**How to complete this task**
What follows is a listing. Write it all out exactly.

**Data provided**
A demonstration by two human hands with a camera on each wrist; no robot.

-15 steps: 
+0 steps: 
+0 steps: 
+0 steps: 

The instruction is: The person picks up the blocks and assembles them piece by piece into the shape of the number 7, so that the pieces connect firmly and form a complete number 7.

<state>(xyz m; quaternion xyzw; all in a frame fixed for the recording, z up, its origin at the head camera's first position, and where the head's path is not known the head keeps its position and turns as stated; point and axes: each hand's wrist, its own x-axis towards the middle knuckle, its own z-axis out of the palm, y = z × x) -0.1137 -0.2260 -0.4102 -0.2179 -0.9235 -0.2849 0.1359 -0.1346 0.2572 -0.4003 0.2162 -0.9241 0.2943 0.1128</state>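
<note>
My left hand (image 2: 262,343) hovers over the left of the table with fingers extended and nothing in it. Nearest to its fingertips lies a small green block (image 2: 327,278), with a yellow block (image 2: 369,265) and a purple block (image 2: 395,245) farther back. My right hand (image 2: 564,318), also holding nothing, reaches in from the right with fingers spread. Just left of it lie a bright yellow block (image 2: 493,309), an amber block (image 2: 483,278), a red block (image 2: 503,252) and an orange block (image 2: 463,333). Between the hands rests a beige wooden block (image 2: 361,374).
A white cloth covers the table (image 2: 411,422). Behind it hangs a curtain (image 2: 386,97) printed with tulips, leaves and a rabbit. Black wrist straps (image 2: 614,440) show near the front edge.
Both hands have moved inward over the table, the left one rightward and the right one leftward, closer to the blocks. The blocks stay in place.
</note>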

**Task response**
A demonstration by two human hands with a camera on each wrist; no robot.

-15 steps: 
+0 steps: 
+0 steps: 
+0 steps: 

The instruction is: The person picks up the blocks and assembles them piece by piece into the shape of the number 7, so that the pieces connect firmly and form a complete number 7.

<state>(xyz m; quaternion xyzw; all in a frame fixed for the recording, z up, its origin at the head camera's first position, and where the head's path is not known the head keeps its position and turns as stated; point and axes: each hand's wrist, its own x-axis towards the middle knuckle, its own z-axis out of the palm, y = z × x) -0.1137 -0.2260 -0.4102 -0.2179 -0.9235 -0.2849 0.1359 -0.1346 0.2572 -0.4003 0.2162 -0.9241 0.2943 0.1128</state>
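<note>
My left hand (image 2: 262,343) hovers over the left of the table with fingers extended and nothing in it. Nearest to its fingertips lies a small green block (image 2: 327,278), with a yellow block (image 2: 369,265) and a purple block (image 2: 395,245) farther back. My right hand (image 2: 564,318), also holding nothing, reaches in from the right with fingers spread. Just left of it lie a bright yellow block (image 2: 493,309), an amber block (image 2: 483,278), a red block (image 2: 503,252) and an orange block (image 2: 463,333). Between the hands rests a beige wooden block (image 2: 361,374).
A white cloth covers the table (image 2: 411,422). Behind it hangs a curtain (image 2: 386,97) printed with tulips, leaves and a rabbit. Black wrist straps (image 2: 614,440) show near the front edge.
Both hands have moved inward over the table, the left one rightward and the right one leftward, closer to the blocks. The blocks stay in place.
</note>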

Work on this exercise is done.